Viajar es lo menos glamuroso del mundo, lo sé. Los aviones son sucios e incómodos. Los aeropuertos son fríos e impersonales. La gente que no tiene mucho dinero debe quedarse en hostales que están lejos de ser glamurosos. Son útiles, tienen una cama limpia y cómoda y ya está. Las comidas muchas veces se limitan a sandwiches empacados en una maleta para ir comiendo mientras haces una fila interminable en un museo que abre gratis el primer domigo del mes.

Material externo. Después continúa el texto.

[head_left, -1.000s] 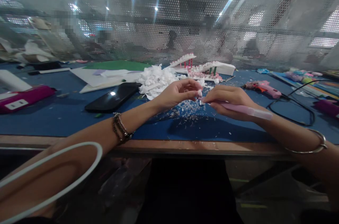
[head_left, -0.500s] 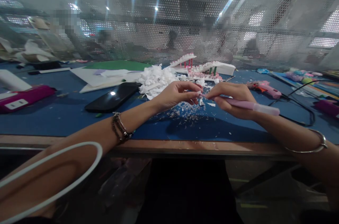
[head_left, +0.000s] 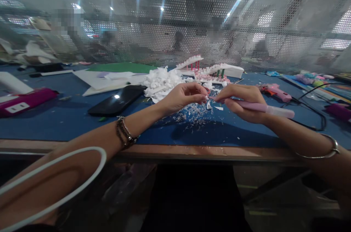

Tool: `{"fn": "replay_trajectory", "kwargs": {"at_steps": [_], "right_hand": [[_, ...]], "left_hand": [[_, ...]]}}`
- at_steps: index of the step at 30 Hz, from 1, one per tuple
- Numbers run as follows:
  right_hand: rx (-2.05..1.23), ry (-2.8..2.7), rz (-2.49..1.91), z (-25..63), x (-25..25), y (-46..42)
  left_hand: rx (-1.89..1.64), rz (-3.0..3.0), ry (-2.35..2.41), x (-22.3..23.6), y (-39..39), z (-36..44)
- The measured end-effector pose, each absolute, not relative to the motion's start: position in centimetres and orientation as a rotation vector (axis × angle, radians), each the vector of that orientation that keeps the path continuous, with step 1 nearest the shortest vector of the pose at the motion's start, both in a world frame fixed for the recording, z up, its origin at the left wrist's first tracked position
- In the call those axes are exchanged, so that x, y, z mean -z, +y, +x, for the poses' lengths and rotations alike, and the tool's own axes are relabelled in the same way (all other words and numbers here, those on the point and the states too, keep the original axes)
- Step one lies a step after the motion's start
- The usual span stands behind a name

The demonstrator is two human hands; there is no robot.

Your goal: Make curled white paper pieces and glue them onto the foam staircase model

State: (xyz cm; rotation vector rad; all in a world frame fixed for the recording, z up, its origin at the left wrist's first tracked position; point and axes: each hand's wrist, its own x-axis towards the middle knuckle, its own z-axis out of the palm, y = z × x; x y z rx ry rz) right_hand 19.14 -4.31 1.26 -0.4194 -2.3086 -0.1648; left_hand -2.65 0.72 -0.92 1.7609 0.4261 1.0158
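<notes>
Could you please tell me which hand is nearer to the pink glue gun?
Right. The right hand, holding a pen-like tool, is just left of the glue gun; the left hand, pinching a small white piece, is farther left.

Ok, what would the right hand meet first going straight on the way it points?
Probably the small white piece pinched in the left hand; the right hand and its pink tool both point that way. Depth is hard to judge here.
</notes>
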Motion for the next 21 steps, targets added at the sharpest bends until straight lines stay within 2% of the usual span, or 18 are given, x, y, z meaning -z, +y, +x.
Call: {"fn": "replay_trajectory", "kwargs": {"at_steps": [21], "right_hand": [[0.120, -2.267, -0.521, 19.09, -1.30, -4.15]], "left_hand": [[-0.999, 1.734, 0.477, 0.75, 0.42, -2.70]]}}
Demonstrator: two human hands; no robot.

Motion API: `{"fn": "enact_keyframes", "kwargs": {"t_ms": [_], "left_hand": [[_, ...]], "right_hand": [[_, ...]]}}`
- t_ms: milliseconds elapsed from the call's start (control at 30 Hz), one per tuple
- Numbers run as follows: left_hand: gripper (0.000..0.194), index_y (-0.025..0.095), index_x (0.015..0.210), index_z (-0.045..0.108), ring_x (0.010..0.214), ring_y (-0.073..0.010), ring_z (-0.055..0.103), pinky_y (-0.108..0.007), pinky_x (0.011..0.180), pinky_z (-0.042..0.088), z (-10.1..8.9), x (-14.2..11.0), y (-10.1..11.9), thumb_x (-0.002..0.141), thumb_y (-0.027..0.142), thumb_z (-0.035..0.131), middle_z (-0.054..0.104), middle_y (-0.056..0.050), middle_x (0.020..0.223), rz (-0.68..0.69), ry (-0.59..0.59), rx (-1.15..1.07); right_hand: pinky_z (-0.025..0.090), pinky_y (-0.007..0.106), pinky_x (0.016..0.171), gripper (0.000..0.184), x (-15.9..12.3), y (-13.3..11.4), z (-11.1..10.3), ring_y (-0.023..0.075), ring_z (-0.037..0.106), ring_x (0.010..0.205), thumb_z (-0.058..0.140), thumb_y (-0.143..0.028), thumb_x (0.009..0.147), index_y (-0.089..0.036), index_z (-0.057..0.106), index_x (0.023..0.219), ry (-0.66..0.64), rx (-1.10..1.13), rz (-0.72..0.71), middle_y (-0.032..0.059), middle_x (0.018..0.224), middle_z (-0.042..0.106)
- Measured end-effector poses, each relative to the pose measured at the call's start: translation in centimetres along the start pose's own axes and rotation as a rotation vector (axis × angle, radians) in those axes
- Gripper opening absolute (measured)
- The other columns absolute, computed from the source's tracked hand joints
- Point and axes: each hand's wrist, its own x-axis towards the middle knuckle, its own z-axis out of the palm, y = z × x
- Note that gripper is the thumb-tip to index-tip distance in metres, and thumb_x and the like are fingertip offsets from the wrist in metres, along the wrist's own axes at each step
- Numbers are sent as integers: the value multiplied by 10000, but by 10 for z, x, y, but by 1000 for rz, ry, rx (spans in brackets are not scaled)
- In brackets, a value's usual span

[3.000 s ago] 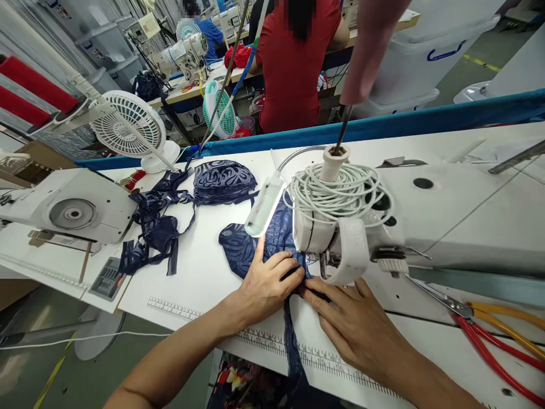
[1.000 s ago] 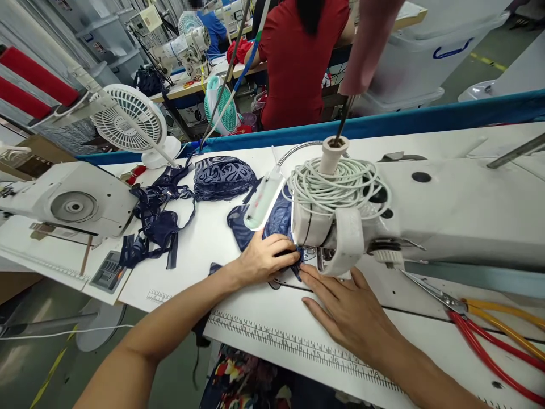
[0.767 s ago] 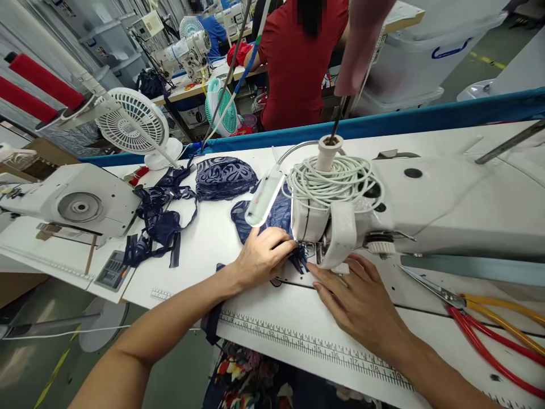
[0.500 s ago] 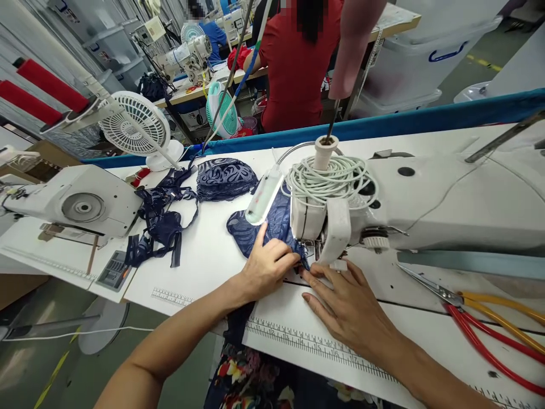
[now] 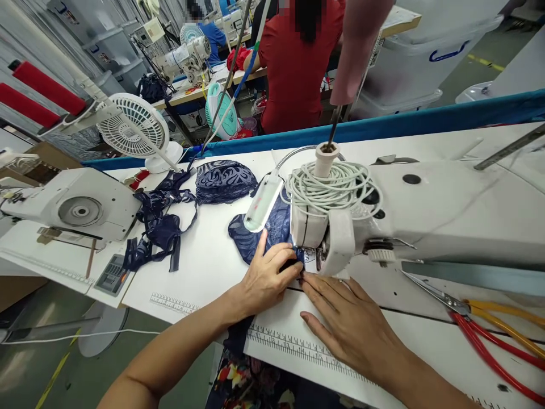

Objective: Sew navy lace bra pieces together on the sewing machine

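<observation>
Dark blue patterned fabric (image 5: pixel 279 221), which looks like part of a bra, lies under the head of the white sewing machine (image 5: pixel 310 224). My left hand (image 5: pixel 268 275) rests on its near edge, fingertips pinched on the cloth just left of the presser foot (image 5: pixel 318 258); one finger points up beside the lamp. A dark strip of it (image 5: pixel 238 335) hangs over the table edge beneath my left wrist. My right hand (image 5: pixel 347 315) lies flat on the machine bed, fingers stretched, fingertips touching the fabric's edge near my left fingers. The needle point is hidden.
A small lamp (image 5: pixel 264 203) overhangs the fabric. Left lie a finished-looking cup (image 5: pixel 225 182), tangled navy straps (image 5: pixel 164 227) and a calculator (image 5: pixel 111 275). Red- and orange-handled scissors (image 5: pixel 462 309) lie right. Coiled pale cord (image 5: pixel 332 190) tops the machine. A co-worker in red (image 5: pixel 293 68) sits beyond.
The fabric has been shifted and turned under the machine; its hanging strip has moved left from between my hands. Both hands stay by the presser foot; my right fingers now lie flatter.
</observation>
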Motion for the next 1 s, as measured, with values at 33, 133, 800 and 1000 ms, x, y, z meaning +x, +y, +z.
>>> {"fn": "enact_keyframes", "kwargs": {"t_ms": [33, 133, 800, 1000], "left_hand": [[316, 158, 1161, 577, 1078, -219, 595, -525, 1029, 390, 0, -1, 1, 878, 71, 467, 673, -90, 1058, 0, 12, -8], [296, 156, 1149, 581, 1030, -200, 619, -530, 1057, 370, 2, 1, 2, 902, 64, 445, 690, -67, 990, -4, 15, 19], [209, 180, 763, 566, 693, -151, 507, -450, 1129, 328, -29, 11, 7, 907, 79, 453, 533, 7, 694, 35, -67, 350], [134, 160, 837, 603, 716, -152, 527, -403, 1078, 403, -5, -7, 39, 908, 105, 503, 543, -7, 732, -23, -4, 350]], "right_hand": [[256, 383, 1155, 345, -1, 0, 1, 196, 612, 1091, 450, -336, 991, -130, 671, 1157, 9, 0, 2, 72, 1204, 695], [268, 396, 1139, 331, -2, 0, 3, 197, 629, 1039, 467, -334, 984, -132, 672, 1146, 20, -12, 13, 66, 1204, 697], [379, 413, 1002, 282, 15, 17, -2, 206, 649, 884, 480, -204, 967, -144, 655, 1180, 8, -111, 4, 80, 969, 739], [446, 331, 724, 415, 36, 34, 2, 177, 612, 671, 371, -23, 912, -208, 675, 1125, 22, -191, -34, 31, 711, 680]]}}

Pero también es lo que más me hace feliz. El hecho de conocer lugares maravillosos, ver con mis ojos las maravillas que el hombre ha creado y darme cuenta lo inmenso del planeta me hace tomar mis problemas con calma y me da una sensación de comenzar en un lugar donde nadie me conoce, donde nadie me juzga, donde no debo encajar en un molde. Yo sufro de Wanderlust, lo padezco con amor y todo lo planeo en mi vida en torno a viajar.
Pero esta palabra para mí no solo representa el deseo de estar viajando sino el deseo de estar avanzando en sí. En mi vida laboral, social, romántica... Siempre hay que avanzar y me aterra el sentirme estancada. Este blog, incluso, es la forma en la cual estoy avanzando en mi vida personal, al develar mis demonios y entender mi mundo desde otra perspectiva, una perspectiva que ni Adriana ni yo hemos podido ver.